◆ Problem requirements
The records below must be repeated exactly, but without their pictures.

[Data entries]
········

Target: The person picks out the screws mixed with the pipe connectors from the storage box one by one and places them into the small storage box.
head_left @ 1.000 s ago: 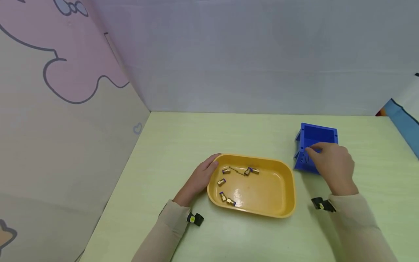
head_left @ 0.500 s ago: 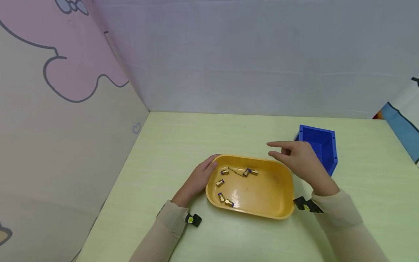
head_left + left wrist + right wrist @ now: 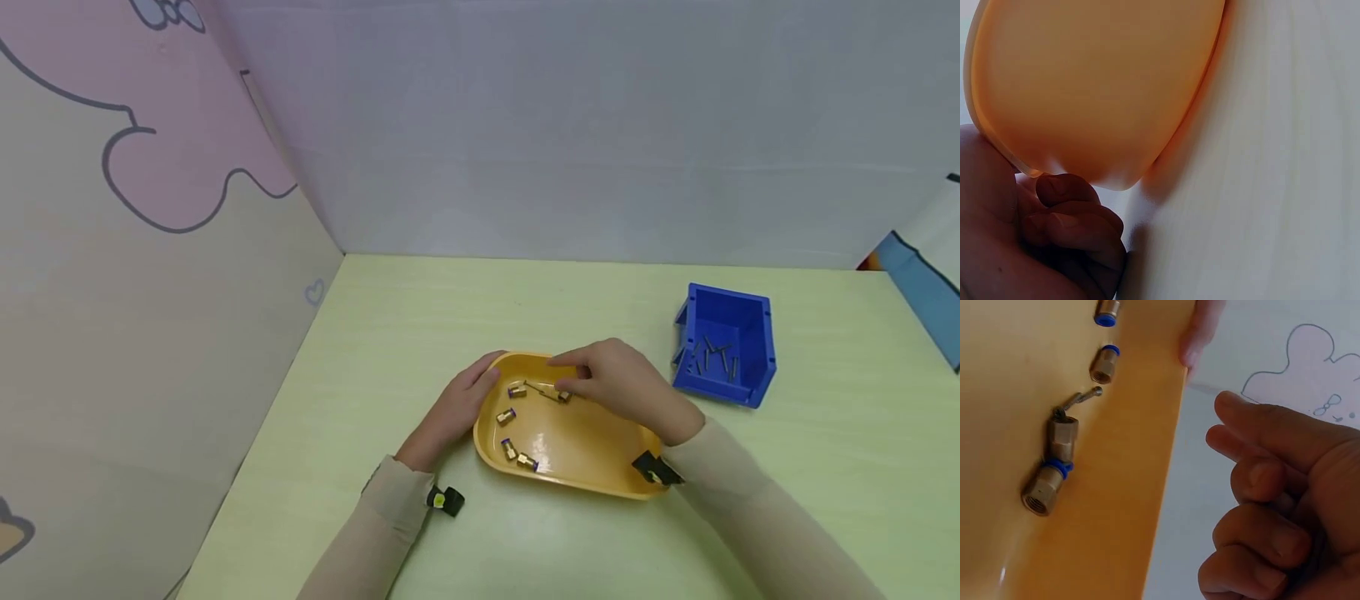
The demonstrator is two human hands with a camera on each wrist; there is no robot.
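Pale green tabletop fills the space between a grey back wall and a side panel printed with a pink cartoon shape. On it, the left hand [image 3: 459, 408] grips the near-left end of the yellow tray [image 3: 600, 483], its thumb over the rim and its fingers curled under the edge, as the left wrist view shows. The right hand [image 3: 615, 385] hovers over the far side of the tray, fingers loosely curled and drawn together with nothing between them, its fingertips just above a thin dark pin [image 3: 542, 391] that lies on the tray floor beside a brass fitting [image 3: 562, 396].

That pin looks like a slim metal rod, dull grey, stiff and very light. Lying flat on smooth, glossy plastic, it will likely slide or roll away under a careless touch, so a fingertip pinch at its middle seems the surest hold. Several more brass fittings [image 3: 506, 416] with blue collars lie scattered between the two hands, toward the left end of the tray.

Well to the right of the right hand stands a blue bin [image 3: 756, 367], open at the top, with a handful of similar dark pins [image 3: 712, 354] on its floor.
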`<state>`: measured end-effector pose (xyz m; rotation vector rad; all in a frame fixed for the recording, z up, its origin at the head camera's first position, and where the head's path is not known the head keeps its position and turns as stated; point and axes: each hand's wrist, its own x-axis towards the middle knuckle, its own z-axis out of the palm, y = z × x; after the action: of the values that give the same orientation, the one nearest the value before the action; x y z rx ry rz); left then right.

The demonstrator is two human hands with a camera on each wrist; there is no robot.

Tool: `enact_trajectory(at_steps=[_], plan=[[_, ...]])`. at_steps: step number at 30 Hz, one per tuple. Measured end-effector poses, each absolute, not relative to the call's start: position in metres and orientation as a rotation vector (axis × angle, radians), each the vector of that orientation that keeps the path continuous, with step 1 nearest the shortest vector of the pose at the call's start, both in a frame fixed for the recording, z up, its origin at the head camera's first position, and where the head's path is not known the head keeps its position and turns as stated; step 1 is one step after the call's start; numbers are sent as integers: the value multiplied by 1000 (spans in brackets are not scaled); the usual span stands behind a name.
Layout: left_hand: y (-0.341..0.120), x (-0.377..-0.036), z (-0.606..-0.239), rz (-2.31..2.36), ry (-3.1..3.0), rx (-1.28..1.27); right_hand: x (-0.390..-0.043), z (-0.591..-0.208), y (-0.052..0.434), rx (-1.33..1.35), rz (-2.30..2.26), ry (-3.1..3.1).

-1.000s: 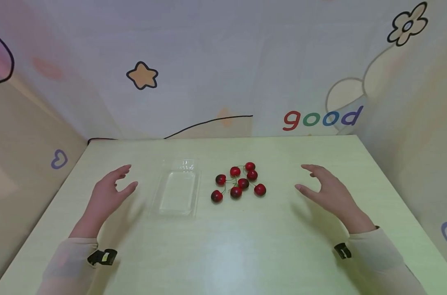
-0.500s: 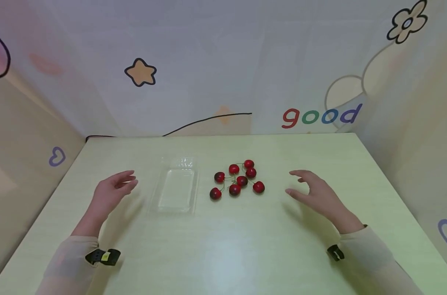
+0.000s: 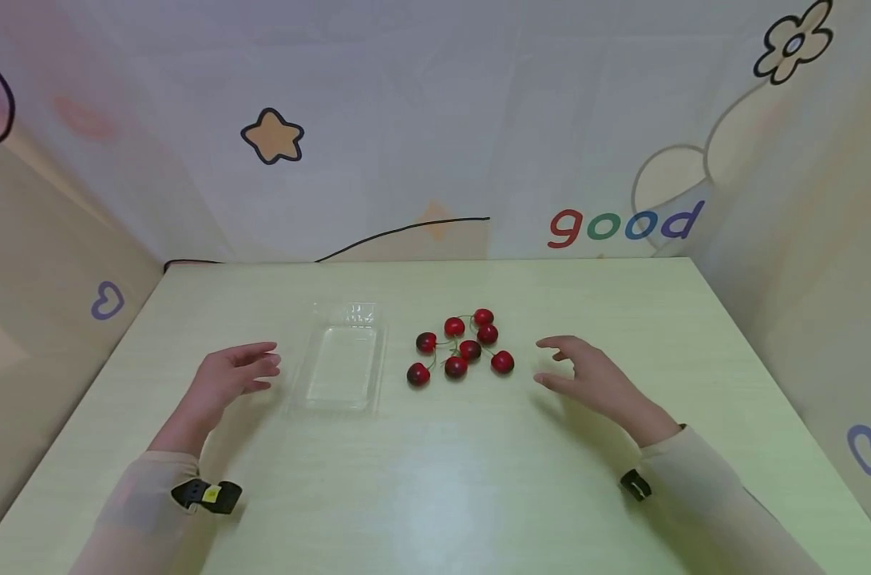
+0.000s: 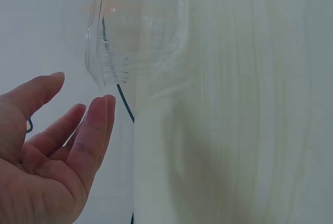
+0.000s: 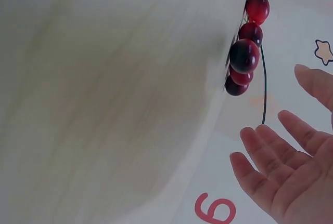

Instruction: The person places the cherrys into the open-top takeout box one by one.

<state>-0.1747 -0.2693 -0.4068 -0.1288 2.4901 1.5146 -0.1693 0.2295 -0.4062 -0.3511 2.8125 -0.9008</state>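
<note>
A clear plastic tray [image 3: 343, 369] lies on the table, left of the middle. Just left of it hovers my left hand [image 3: 223, 387], its fingers relaxed and holding nothing; in the left wrist view the clear tray [image 4: 138, 26] appears beyond the fingertips. Several dark red cherries [image 3: 456, 367] with green stems lie in a loose cluster to the tray's right. My right hand [image 3: 593, 383] hangs above the table to the right of the cherries, thumb and fingers apart, with nothing in it. The right wrist view shows the cherries [image 5: 244, 56] ahead of that hand, apart from it.
The pale table [image 3: 435, 479] is bounded at the back by a light printed cloth [image 3: 421, 120], which also covers both sides. A black band [image 3: 207, 496] sits at the left wrist and another black piece [image 3: 635, 485] at the right.
Both hands have moved inward: the left toward the tray, the right toward the cherries. The left fingers have changed their spread. The tray and cherries keep their places on the table.
</note>
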Motion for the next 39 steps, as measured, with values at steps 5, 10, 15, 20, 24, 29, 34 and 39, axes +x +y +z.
enact_trajectory(at_steps=[5,10,15,20,24,29,34,39], plan=[[-270,-175,-407,1523,2445,-136,-176,-406,219,-335,-897,2755],[-270,-175,-407,1524,2397,-146,-182,-410,211,-351,-883,2726],[-269,-177,-410,1573,2335,-153,-187,-412,205,-356,-876,2709],[-268,-178,-411,1588,2306,-176,-192,-412,201,-335,-868,2701],[-267,-179,-410,1610,2280,-192,-195,-413,199,-339,-854,2700],[-265,-179,-409,1636,2251,-203,-200,-415,197,-340,-856,2684],[-264,-179,-410,1602,2260,-223,-205,-417,193,-281,-891,2639],[-263,-179,-411,1589,2261,-238,-208,-417,191,-253,-887,2626]])
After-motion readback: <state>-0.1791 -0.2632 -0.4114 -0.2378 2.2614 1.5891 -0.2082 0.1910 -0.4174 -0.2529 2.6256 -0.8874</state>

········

◆ Exercise result
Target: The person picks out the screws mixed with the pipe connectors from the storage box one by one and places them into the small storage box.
head_left @ 1.000 s ago: 
head_left @ 0.500 s ago: 
head_left + left wrist + right wrist @ now: 
The demonstrator is two human hands with a camera on each wrist; there is no robot.
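Pale green tabletop fills the space between a grey back wall and a side panel printed with a pink cartoon shape. On it, the left hand [image 3: 459, 408] grips the near-left end of the yellow tray [image 3: 600, 483], its thumb over the rim and its fingers curled under the edge, as the left wrist view shows. The right hand [image 3: 615, 385] hovers over the far side of the tray, fingers loosely curled and drawn together with nothing between them, its fingertips just above a thin dark pin [image 3: 542, 391] that lies on the tray floor beside a brass fitting [image 3: 562, 396].

That pin looks like a slim metal rod, dull grey, stiff and very light. Lying flat on smooth, glossy plastic, it will likely slide or roll away under a careless touch, so a fingertip pinch at its middle seems the surest hold. Several more brass fittings [image 3: 506, 416] with blue collars lie scattered between the two hands, toward the left end of the tray.

Well to the right of the right hand stands a blue bin [image 3: 756, 367], open at the top, with a handful of similar dark pins [image 3: 712, 354] on its floor.
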`<state>`: measured end-effector pose (xyz m; rotation vector rad; all in a frame fixed for the recording, z up, its origin at the head camera's first position, and where the head's path is not known the head keeps its position and turns as stated; point and axes: each hand's wrist, its own x-axis towards the middle knuckle, its own z-axis out of the palm, y = z × x; after the action: of the values that give the same orientation, the one nearest the value before the action; x y z rx ry rz); left then right.

The demonstrator is two human hands with a camera on each wrist; there is no robot.

Tool: `enact_trajectory(at_steps=[_], plan=[[_, ...]])`. at_steps: step number at 30 Hz, one per tuple. Measured end-effector poses, each absolute, not relative to the call's start: position in metres and orientation as a rotation vector (axis × angle, radians), each the vector of that orientation that keeps the path continuous, with step 1 nearest the shortest vector of the pose at the call's start, both in a frame fixed for the recording, z up, its origin at the head camera's first position, and where the head's path is not known the head keeps its position and turns as stated; step 1 is one step after the call's start; numbers are sent as integers: the value multiplied by 1000 (spans in brackets are not scaled); the usual span stands behind a name.
Layout: left_hand: y (-0.341..0.120), x (-0.377..-0.036), z (-0.606..-0.239), rz (-2.31..2.36), ry (-3.1..3.0), rx (-1.28..1.27); right_hand: x (-0.390..-0.043), z (-0.591..-0.208), y (-0.052..0.434), rx (-1.33..1.35), rz (-2.30..2.26), ry (-3.1..3.1).

-1.000s: 
-0.500s: 
+0.000s: 
+0.000s: 
+0.000s: 

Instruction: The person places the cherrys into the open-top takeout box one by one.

<state>-0.1747 -0.2693 -0.4068 -0.1288 2.4901 1.5146 -0.1693 0.2295 -0.4062 -0.3511 2.8125 -0.9008</state>
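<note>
A clear plastic tray [image 3: 343, 369] lies on the table, left of the middle. Just left of it hovers my left hand [image 3: 223, 387], its fingers relaxed and holding nothing; in the left wrist view the clear tray [image 4: 138, 26] appears beyond the fingertips. Several dark red cherries [image 3: 456, 367] with green stems lie in a loose cluster to the tray's right. My right hand [image 3: 593, 383] hangs above the table to the right of the cherries, thumb and fingers apart, with nothing in it. The right wrist view shows the cherries [image 5: 244, 56] ahead of that hand, apart from it.
The pale table [image 3: 435, 479] is bounded at the back by a light printed cloth [image 3: 421, 120], which also covers both sides. A black band [image 3: 207, 496] sits at the left wrist and another black piece [image 3: 635, 485] at the right.
Both hands have moved inward: the left toward the tray, the right toward the cherries. The left fingers have changed their spread. The tray and cherries keep their places on the table.
</note>
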Motion for the next 39 steps, as measured, with values at steps 5, 10, 15, 20, 24, 29, 34 and 39, axes +x +y +z.
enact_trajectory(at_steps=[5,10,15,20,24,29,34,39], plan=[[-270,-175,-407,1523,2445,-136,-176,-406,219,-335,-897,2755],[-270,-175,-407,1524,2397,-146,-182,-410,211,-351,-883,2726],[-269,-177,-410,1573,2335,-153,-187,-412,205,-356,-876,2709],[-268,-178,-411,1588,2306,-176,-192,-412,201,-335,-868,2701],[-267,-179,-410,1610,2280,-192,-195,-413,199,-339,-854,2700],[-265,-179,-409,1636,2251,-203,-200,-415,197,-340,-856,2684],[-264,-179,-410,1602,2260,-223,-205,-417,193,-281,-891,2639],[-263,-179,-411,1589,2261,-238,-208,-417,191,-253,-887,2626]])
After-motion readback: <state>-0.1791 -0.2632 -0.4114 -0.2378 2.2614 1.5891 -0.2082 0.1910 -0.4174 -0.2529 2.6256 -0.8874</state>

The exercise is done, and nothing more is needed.